Exactly the lines from the beginning of the records below through the line with "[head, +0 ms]" must be given again, without pictures.
(Data provided begins)
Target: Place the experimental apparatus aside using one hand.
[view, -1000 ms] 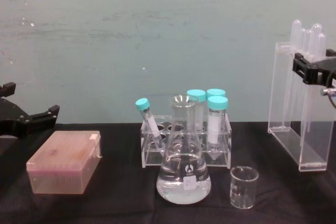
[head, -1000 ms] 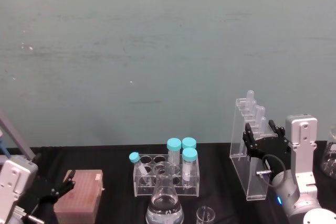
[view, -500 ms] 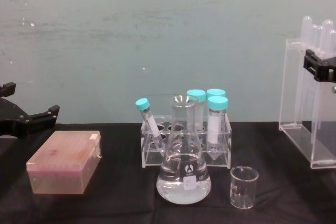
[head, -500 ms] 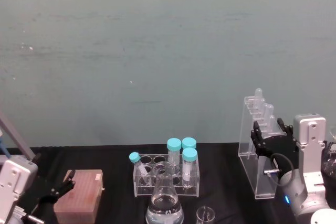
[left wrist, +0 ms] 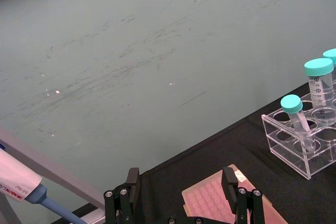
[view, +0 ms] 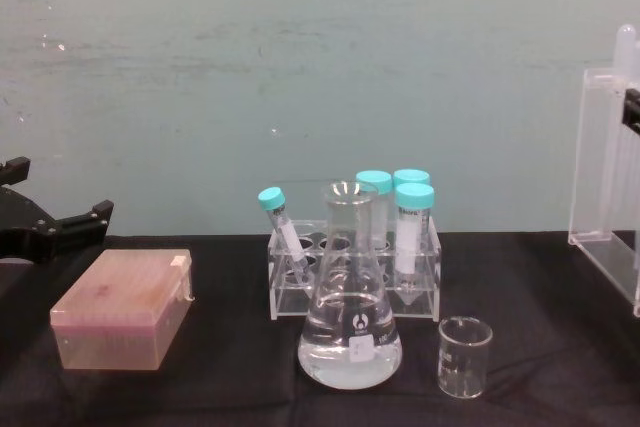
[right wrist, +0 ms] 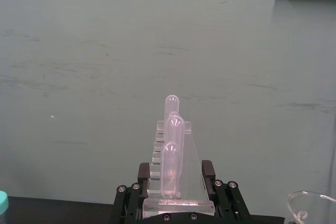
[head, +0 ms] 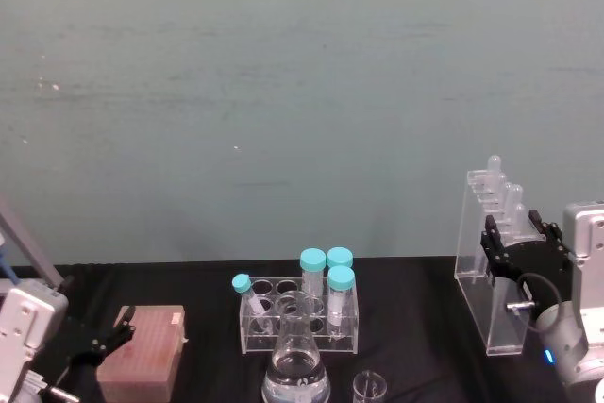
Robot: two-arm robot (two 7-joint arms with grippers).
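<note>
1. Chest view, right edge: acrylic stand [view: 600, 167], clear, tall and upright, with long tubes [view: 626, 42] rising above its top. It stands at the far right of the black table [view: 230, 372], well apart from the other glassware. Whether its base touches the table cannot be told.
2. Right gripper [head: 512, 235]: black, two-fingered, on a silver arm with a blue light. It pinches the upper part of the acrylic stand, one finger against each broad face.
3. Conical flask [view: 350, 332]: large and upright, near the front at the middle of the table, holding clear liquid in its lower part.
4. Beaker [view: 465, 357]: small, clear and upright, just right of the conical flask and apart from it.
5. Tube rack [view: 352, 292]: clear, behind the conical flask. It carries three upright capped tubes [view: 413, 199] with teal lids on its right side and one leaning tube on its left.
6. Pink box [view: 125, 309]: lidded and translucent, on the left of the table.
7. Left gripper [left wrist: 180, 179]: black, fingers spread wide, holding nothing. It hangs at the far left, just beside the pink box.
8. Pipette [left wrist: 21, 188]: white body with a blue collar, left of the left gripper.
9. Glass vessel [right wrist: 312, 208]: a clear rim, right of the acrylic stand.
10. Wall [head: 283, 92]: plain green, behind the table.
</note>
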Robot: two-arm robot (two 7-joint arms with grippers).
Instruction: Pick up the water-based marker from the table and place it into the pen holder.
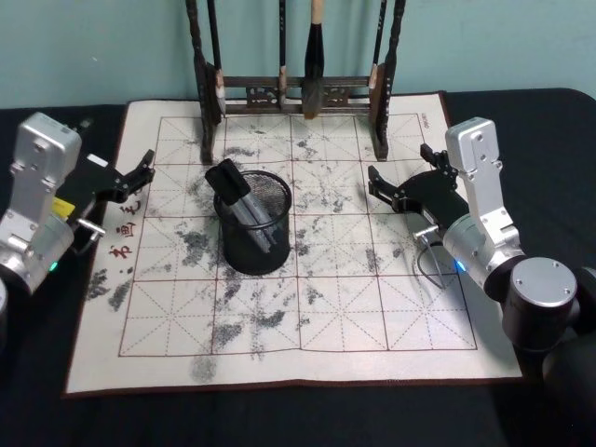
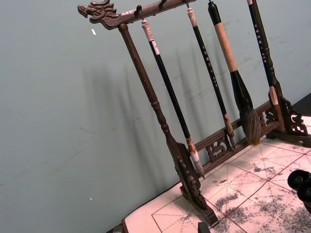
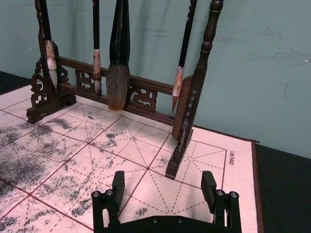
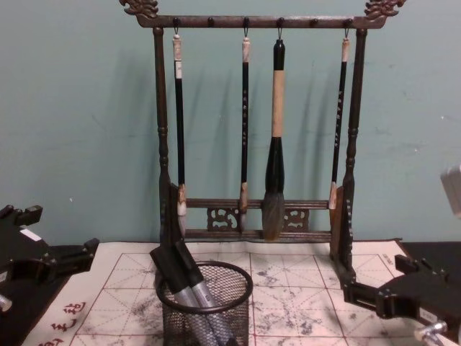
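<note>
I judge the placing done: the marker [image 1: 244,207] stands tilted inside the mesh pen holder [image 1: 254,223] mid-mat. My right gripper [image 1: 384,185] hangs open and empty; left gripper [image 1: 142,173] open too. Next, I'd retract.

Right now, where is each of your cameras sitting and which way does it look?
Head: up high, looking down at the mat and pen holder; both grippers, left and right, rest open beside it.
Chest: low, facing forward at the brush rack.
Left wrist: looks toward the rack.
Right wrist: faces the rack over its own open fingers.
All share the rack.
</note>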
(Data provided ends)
- [Reply]:
Target: Place the experimental apparatus aside using one hand.
[view, -1000 ms] 
[head, -1000 ms] 
[view, -500 ms] 
[head, -500 ms] 
[left wrist, +0 ms] 
[view, +0 ms] 
[right wrist, +0 ms] 
[head, +0 ms] 

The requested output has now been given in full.